凍結の戻し方は、大きく分けて2通りあります。
 自然排卵にあわせて戻す時は、流産後は排卵しにくくなるので結果的にちょっとあける事になるかもしれません。ホルモン調整で排卵させないやり方ならば関係ありません。

 もともと妊娠できない卵の多くが染色体異常と言われています。何か障害があれば、ほとんど胚は成長しません。ということは妊娠しないと言えるかと思います。

 母乳を出しているうちは、排卵しにくくなっています。生理があれば生理の2日目に受診して下さい。

 凍結卵の鮮度はかわりません。1年過ぎると更新の保存料が必要になります。生理がこなくても内膜調整法による融解胚移植は可能です。

 半分だけ融解というのは無理ですが、良すぎる場合は1~2個移植したのち、残りの胚が胚盤胞まで成長すれば(滅多にありませんが)その時点で再凍結します。

 ホルモン検査は、融解胚移植では、基本的に私は行いません。このプロトコールはすでに7年目に入ります。今まで多数の方がこのプロトコールで妊娠されています。おそらく融解胚移植では日本でも1、2番の数と思います。
 私の治療は、日々進化しています。妊娠できるかどうかは、一定条件下の子宮内で育つ、元気な受精卵ができたかどうかにかかっています。また、個人差が大きく、友人がそれで妊娠したから自分も、と考えることは賢明ではありません。自分の目でドクターやクリニックを見て、自分にあったところで治療していただければよいと思います。
 インターネット・雑誌等、私も知らないようなドクターが専門家として出演してたり、いい加減な宣伝まがいのデータ、洗脳するような理論(医学的根拠のない)が横行するようになりました。
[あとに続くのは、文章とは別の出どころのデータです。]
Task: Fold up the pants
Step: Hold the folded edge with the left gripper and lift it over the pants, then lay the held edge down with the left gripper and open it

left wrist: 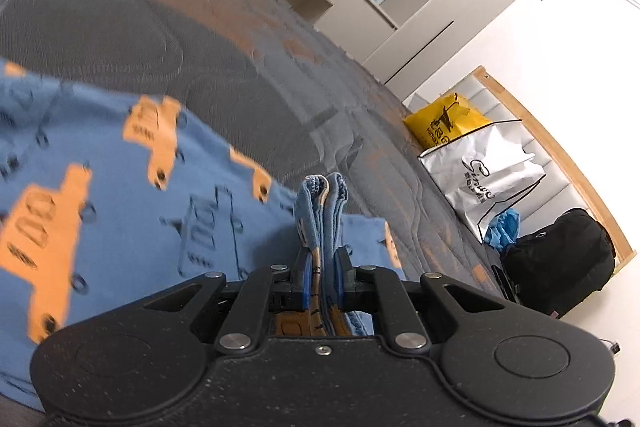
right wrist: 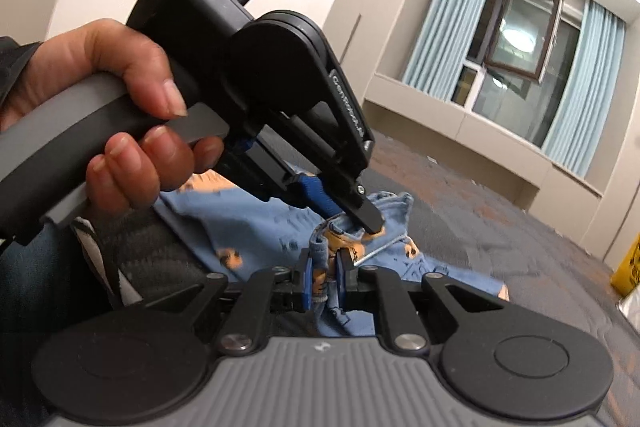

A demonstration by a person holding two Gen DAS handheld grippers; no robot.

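Observation:
The pants point(left wrist: 120, 195) are blue with orange car prints and lie on a grey and orange patterned mattress point(left wrist: 200, 39). My left gripper point(left wrist: 323, 267) is shut on a bunched edge of the pants, which sticks up between its fingers. My right gripper point(right wrist: 324, 267) is shut on another bunched part of the pants point(right wrist: 256, 219). In the right wrist view the left gripper point(right wrist: 352, 219) shows just ahead, held by a hand, pinching the cloth close beside the right one.
A yellow bag point(left wrist: 448, 119), a white shopping bag point(left wrist: 488, 175) and a black backpack point(left wrist: 560, 259) stand beside the mattress by the wall. A window with pale blue curtains point(right wrist: 516, 39) is beyond the mattress.

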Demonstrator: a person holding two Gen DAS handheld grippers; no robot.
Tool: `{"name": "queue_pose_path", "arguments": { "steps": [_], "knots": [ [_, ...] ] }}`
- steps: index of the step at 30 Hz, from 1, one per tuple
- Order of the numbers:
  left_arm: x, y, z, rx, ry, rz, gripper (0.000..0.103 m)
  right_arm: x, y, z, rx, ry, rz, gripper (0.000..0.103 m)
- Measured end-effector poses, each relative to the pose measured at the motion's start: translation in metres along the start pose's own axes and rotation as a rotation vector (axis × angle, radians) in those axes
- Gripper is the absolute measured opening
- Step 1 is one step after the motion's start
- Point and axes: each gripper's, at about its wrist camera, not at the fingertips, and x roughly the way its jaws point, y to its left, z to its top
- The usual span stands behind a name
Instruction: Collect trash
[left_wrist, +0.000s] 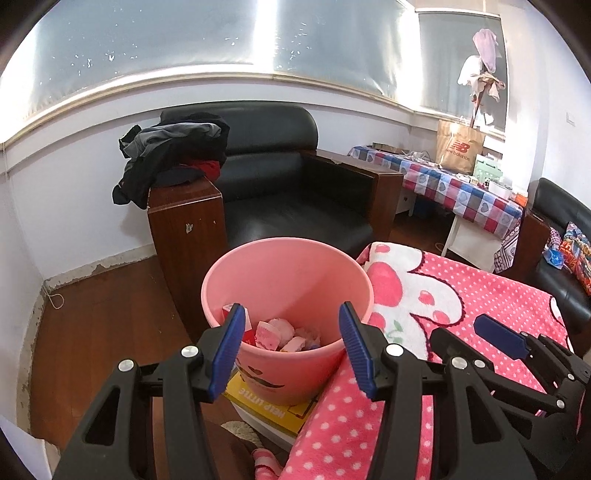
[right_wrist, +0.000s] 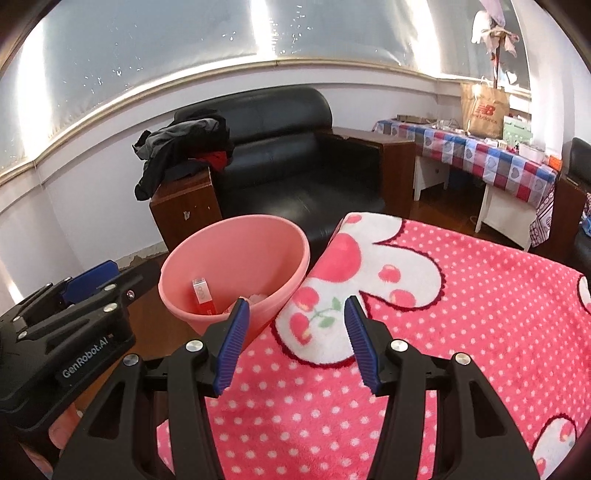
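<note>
A pink bucket stands beside a pink dotted blanket, resting on a yellow book. It holds several crumpled wrappers; the right wrist view shows a red and white packet leaning inside the bucket. My left gripper is open just short of the bucket's near rim, with nothing between its blue pads. My right gripper is open and empty over the blanket edge, just right of the bucket. Each gripper shows in the other's view: the right gripper, the left gripper.
Behind the bucket is a black leather armchair with wooden arms; dark clothes lie heaped on its left arm. A table with a checked cloth and a paper bag stands at the right. Wooden floor lies to the left.
</note>
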Motion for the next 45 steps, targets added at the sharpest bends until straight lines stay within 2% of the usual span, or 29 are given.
{"name": "queue_pose_path", "arguments": {
  "steps": [21, 45],
  "knots": [
    [0.0015, 0.0002, -0.0062, -0.018, 0.016, 0.032, 0.052, -0.0072, 0.0009, -0.0049, -0.010, -0.048, -0.043, 0.054],
    [0.0037, 0.0022, -0.0062, -0.022, 0.021, 0.038, 0.052, -0.0036, 0.0012, -0.0080, -0.011, -0.036, -0.040, 0.054]
  ]
}}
自分の目で確かめながらクリニックを見比べて受診して下さい。
 私自身は、いろいろなところを経験された方が逆によくわかってよいと思います。1~2ヶ所回ってから私のところへ来た人のほうが、当クリニックの良さをよりわかっていただけるようにも思います。
 宣伝に惑わされず、自分で逆に医者やクリニックの実力を見る目を養って下さい。

 1本のストローに複数、通常4~5個はいっていますので1本解かし、同時に培養し、そのうちから選んで胚移植を行います。

 体外受精周期では卵胞ホルモン(E2)が高くなります。それが着床を妨げるひとつの要因という考えがあります。したがってE2が高い場合は凍結の方が妊娠率が高いと思います。しかし2~3倍高くなるわけでなく、わずかに高いと考えて下さい。
 また、黄体ホルモン(P4)が早期上昇して子宮内膜の変化が早くおこると着床率が悪くなります。したがって1回採卵して凍結できれば、その周期と凍結でチャンスは2倍になると思います。卵が少なく、なかなか凍結できない人で、妊娠できない人は最近全凍結もしています。

 着床の条件なら凍結卵が良いと思います。凍結障害がなければ凍結の方が妊娠しやすいと思います。
 しかし、余剰卵凍結でなく前核期凍結、あるいは胚盤胞凍結でなければ、かえって卵にダメージがでます。  施設により違いますので、そこの成績を聞いて決定して下さい。